### Problem requirements
Nothing may be added, dropped, or altered; restate the listing word for word.
START The records
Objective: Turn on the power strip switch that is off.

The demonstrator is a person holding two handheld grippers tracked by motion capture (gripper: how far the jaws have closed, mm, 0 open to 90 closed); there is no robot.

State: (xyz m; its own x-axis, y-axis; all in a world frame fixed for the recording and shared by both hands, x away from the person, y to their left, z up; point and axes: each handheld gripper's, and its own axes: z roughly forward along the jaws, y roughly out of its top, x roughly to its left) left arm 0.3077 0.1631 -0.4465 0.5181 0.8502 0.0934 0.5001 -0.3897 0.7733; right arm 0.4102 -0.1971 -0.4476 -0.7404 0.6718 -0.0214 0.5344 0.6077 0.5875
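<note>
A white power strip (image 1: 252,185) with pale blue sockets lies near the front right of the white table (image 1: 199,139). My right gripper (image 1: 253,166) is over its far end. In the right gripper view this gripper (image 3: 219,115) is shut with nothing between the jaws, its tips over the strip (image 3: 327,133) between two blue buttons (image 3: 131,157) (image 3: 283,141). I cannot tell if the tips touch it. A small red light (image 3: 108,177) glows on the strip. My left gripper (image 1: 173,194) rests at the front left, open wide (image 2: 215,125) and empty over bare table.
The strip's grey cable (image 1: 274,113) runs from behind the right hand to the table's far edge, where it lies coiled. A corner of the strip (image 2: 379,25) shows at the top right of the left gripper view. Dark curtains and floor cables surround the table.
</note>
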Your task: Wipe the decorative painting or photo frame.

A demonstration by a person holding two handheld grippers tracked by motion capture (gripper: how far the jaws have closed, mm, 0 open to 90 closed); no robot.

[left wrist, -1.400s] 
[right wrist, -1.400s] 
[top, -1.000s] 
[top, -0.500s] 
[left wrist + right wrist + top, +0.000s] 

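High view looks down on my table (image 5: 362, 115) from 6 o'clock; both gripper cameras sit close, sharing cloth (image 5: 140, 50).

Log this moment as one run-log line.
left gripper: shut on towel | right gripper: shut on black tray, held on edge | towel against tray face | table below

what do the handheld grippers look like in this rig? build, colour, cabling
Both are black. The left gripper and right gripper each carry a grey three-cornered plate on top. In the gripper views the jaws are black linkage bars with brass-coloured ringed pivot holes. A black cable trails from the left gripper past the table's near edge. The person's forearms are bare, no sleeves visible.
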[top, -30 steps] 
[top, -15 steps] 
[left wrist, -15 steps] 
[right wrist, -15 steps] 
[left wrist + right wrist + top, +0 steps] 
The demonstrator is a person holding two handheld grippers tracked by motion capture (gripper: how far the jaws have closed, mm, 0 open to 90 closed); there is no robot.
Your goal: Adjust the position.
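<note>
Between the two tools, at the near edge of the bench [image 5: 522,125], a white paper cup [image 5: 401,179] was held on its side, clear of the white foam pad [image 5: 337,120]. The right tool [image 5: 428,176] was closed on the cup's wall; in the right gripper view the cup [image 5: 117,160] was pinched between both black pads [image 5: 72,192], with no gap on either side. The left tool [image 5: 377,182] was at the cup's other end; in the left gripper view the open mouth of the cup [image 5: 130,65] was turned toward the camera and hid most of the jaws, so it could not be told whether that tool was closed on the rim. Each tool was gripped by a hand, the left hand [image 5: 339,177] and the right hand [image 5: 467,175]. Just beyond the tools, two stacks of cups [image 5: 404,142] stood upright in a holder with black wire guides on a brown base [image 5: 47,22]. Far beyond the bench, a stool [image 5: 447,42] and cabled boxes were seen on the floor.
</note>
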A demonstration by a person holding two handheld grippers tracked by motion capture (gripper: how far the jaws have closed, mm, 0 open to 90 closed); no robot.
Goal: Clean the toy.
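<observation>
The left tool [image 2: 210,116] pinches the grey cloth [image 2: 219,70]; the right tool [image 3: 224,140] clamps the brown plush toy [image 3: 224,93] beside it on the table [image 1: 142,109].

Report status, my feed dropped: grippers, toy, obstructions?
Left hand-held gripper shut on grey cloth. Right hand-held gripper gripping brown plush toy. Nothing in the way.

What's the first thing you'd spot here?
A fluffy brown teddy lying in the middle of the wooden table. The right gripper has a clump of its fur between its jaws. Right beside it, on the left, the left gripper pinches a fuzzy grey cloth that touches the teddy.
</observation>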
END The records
### Answer
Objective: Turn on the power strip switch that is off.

The demonstrator is a person holding two handheld grippers tracked by motion capture (gripper: how far the jaws have closed, mm, 0 open to 90 closed); there is no robot.

State: (xyz m; its own x-axis, y-axis; all in a world frame fixed for the recording and shared by both hands, x away from the person, y to their left, z up; point and axes: each handheld gripper's, and its own axes: z roughly forward along the jaws, y roughly out of its top, x roughly to its left) left arm 0.3077 0.1631 -0.4465 0.5181 0.8502 0.0934 0.5001 -0.3897 0.7733; right arm 0.4102 -0.1971 -0.4476 -0.7404 0.6718 -0.0214 0.5344 0.6077 0.5875
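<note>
A white power strip (image 1: 252,185) with pale blue sockets lies near the front right of the white table (image 1: 199,139). My right gripper (image 1: 253,166) is over its far end. In the right gripper view this gripper (image 3: 219,115) is shut with nothing between the jaws, its tips over the strip (image 3: 327,133) between two blue buttons (image 3: 131,157) (image 3: 283,141). I cannot tell if the tips touch it. A small red light (image 3: 108,177) glows on the strip. My left gripper (image 1: 173,194) rests at the front left, open wide (image 2: 215,125) and empty over bare table.
The strip's grey cable (image 1: 274,113) runs from behind the right hand to the table's far edge, where it lies coiled. A corner of the strip (image 2: 379,25) shows at the top right of the left gripper view. Dark curtains and floor cables surround the table.
</note>
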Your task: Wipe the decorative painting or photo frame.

A demonstration by a person holding two handheld grippers tracked by motion capture (gripper: how far the jaws have closed, mm, 0 open to 90 closed); no robot.

[left wrist, -1.400s] 
[right wrist, -1.400s] 
[top, -1.000s] 
[top, -0.500s] 
[left wrist + right wrist + top, +0.000s] 

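High view looks down on my table (image 5: 362, 115) from 6 o'clock; both gripper cameras sit close, sharing cloth (image 5: 140, 50).

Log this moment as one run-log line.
left gripper: shut on towel | right gripper: shut on black tray, held on edge | towel against tray face | table below

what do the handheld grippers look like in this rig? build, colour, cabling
Both are black. The left gripper and right gripper each carry a grey three-cornered plate on top. In the gripper views the jaws are black linkage bars with brass-coloured ringed pivot holes. A black cable trails from the left gripper past the table's near edge. The person's forearms are bare, no sleeves visible.
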[top, -30 steps] 
[top, -15 steps] 
[left wrist, -15 steps] 
[right wrist, -15 steps] 
[left wrist + right wrist + top, +0 steps] 
The demonstrator is a person holding two handheld grippers tracked by motion capture (gripper: how far the jaws have closed, mm, 0 open to 90 closed); there is no robot.
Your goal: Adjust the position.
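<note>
Between the two tools, at the near edge of the bench [image 5: 522,125], a white paper cup [image 5: 401,179] was held on its side, clear of the white foam pad [image 5: 337,120]. The right tool [image 5: 428,176] was closed on the cup's wall; in the right gripper view the cup [image 5: 117,160] was pinched between both black pads [image 5: 72,192], with no gap on either side. The left tool [image 5: 377,182] was at the cup's other end; in the left gripper view the open mouth of the cup [image 5: 130,65] was turned toward the camera and hid most of the jaws, so it could not be told whether that tool was closed on the rim. Each tool was gripped by a hand, the left hand [image 5: 339,177] and the right hand [image 5: 467,175]. Just beyond the tools, two stacks of cups [image 5: 404,142] stood upright in a holder with black wire guides on a brown base [image 5: 47,22]. Far beyond the bench, a stool [image 5: 447,42] and cabled boxes were seen on the floor.
</note>
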A demonstration by a person holding two handheld grippers tracked by motion capture (gripper: how far the jaws have closed, mm, 0 open to 90 closed); no robot.
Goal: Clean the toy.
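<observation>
The left tool [image 2: 210,116] pinches the grey cloth [image 2: 219,70]; the right tool [image 3: 224,140] clamps the brown plush toy [image 3: 224,93] beside it on the table [image 1: 142,109].

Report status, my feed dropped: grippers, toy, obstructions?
Left hand-held gripper shut on grey cloth. Right hand-held gripper gripping brown plush toy. Nothing in the way.

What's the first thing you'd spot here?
A fluffy brown teddy lying in the middle of the wooden table. The right gripper has a clump of its fur between its jaws. Right beside it, on the left, the left gripper pinches a fuzzy grey cloth that touches the teddy.
</observation>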

No more is needed for this answer.